2009/10/12 Jesús Guerrero <i92guboj@terra.es>

But there's one... That what the "system" set is about in first place. We
could argue if creating a new category would be any good or not, that's a
different issue. But there's already a list of packages that's considered
critical for a Gentoo system. That's what "system" is, and you will get a
big red waning when trying to uninstall one package belonging to this
category.

My point would be that the selection criteria isn't particularly robust/strict.  Iptunnel, df or du for example are not required to the best of my knowledge for system booting or emerges.  Dev-lang/python is on the other hand required for emerging (and is not a "sys" package).  I'm also not sure that the warnings are strict enough.  In order to upgrade a package (util-linux I think) recently I had to unmerge a library package on which it depended but which conflicted with an upgrade to said library.  The unmerge of the library package broke either fsck or mount (I can't remember which).  Had I tried to reboot before the upgrade was completed there would have been problems.

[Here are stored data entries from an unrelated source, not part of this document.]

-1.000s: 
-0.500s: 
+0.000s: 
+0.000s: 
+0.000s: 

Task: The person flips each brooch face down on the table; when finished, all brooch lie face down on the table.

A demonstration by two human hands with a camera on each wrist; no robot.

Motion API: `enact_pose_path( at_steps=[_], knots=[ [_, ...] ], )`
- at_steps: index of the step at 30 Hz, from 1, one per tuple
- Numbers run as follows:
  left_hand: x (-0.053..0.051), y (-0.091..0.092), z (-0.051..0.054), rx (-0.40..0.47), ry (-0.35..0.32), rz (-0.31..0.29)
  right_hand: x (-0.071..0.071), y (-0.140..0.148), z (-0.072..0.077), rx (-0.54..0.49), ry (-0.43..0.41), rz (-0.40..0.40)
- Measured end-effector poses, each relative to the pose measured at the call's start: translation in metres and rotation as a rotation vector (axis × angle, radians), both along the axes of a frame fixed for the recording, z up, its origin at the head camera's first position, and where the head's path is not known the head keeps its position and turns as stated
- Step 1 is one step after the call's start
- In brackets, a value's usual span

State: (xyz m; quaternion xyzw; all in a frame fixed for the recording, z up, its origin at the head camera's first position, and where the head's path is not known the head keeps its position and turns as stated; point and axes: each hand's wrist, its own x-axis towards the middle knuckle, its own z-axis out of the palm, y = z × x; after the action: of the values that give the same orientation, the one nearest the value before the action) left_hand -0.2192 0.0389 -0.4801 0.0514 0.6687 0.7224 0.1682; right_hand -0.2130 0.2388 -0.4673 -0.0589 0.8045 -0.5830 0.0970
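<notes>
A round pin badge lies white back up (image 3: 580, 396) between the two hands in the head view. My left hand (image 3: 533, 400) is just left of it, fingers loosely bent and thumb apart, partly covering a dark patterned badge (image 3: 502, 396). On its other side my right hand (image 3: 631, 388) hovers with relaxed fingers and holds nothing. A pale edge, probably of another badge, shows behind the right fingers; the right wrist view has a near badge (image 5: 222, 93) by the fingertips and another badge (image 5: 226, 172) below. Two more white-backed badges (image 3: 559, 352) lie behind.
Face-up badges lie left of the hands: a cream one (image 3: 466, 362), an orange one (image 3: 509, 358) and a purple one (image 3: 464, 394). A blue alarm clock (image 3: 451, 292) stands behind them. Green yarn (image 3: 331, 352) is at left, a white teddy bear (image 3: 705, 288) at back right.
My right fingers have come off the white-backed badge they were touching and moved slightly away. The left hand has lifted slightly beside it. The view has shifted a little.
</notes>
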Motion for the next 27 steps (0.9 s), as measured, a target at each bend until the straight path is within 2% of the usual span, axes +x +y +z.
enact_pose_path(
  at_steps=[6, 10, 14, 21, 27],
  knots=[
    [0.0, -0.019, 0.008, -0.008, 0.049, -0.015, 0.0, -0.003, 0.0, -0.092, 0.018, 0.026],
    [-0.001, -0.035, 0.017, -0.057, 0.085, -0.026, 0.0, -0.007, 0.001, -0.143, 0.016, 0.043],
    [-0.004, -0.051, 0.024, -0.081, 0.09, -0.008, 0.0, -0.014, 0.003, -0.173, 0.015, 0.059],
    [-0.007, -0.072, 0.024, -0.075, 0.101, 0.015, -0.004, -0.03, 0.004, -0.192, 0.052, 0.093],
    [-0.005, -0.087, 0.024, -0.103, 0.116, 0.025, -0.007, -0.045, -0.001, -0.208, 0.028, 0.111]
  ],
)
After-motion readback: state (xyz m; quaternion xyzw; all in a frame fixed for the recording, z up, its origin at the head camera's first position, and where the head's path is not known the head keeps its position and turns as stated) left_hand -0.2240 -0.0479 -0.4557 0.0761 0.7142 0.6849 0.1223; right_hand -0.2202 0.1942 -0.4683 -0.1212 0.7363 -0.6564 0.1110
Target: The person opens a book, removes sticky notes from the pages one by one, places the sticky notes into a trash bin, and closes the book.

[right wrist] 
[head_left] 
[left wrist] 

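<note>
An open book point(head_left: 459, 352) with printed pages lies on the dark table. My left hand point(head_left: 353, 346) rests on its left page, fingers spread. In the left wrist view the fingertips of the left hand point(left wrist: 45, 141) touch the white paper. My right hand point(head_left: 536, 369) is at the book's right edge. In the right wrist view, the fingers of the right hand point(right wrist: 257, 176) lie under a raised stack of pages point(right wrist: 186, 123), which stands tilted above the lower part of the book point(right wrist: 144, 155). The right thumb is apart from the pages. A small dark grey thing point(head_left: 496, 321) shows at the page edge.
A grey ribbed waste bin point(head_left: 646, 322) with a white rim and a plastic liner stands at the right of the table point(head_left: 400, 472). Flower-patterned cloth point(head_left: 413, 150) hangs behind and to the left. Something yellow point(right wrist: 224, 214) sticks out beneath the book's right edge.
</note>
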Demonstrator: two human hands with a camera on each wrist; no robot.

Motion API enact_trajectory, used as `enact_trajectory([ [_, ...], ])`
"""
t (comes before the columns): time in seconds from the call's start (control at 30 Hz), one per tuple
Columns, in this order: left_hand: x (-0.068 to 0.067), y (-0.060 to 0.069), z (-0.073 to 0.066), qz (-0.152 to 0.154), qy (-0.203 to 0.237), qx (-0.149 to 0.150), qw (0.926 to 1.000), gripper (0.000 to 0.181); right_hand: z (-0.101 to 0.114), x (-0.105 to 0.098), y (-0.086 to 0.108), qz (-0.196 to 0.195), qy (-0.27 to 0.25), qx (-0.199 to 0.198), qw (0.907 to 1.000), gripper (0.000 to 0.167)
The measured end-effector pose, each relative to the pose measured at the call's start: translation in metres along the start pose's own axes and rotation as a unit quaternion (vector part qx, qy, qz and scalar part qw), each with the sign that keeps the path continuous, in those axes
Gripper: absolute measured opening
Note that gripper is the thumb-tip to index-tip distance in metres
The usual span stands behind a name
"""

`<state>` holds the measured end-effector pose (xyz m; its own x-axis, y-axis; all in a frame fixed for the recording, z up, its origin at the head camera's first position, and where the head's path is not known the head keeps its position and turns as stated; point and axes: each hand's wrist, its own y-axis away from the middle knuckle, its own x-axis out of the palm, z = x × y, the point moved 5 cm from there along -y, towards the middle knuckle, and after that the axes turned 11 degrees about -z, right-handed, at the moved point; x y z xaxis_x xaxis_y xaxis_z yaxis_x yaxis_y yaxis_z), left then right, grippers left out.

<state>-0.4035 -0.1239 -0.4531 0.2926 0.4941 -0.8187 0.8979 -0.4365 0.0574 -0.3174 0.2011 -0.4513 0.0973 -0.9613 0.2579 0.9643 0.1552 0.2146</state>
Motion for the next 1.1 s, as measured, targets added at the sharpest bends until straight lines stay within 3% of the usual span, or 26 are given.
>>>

Big "red warnings" are of no use when one is doing semi-automatic-upgrades (and colored encodings are normally disabled when one dumps the emerge output to a file).  What is needed is a separate indicator in emerge outputs indicating that an upgrade is potentially "Dangerous" or should require "Manual" intervention.  Anyone who is not a full time developer but who wants to maintain a relatively up-to-date Gentoo system (which IMO is its primary advantage over "packaged" releases such as RedHat, Ubuntu, etc.) is going to want to automate the nightly emerges as much as possible such that no user intervention is required.  And that probably works 90% of the time.  But there are those 5% of emerges that fail "reasonably" and require some intervention (e.g. bug reports) and those 0.1-1% of emerges that fail (or even succeed) with potential problems that could cost the user days.  It is that final category (and it isn't every binary produced by a sys* package) that I am suggesting warrants more attention.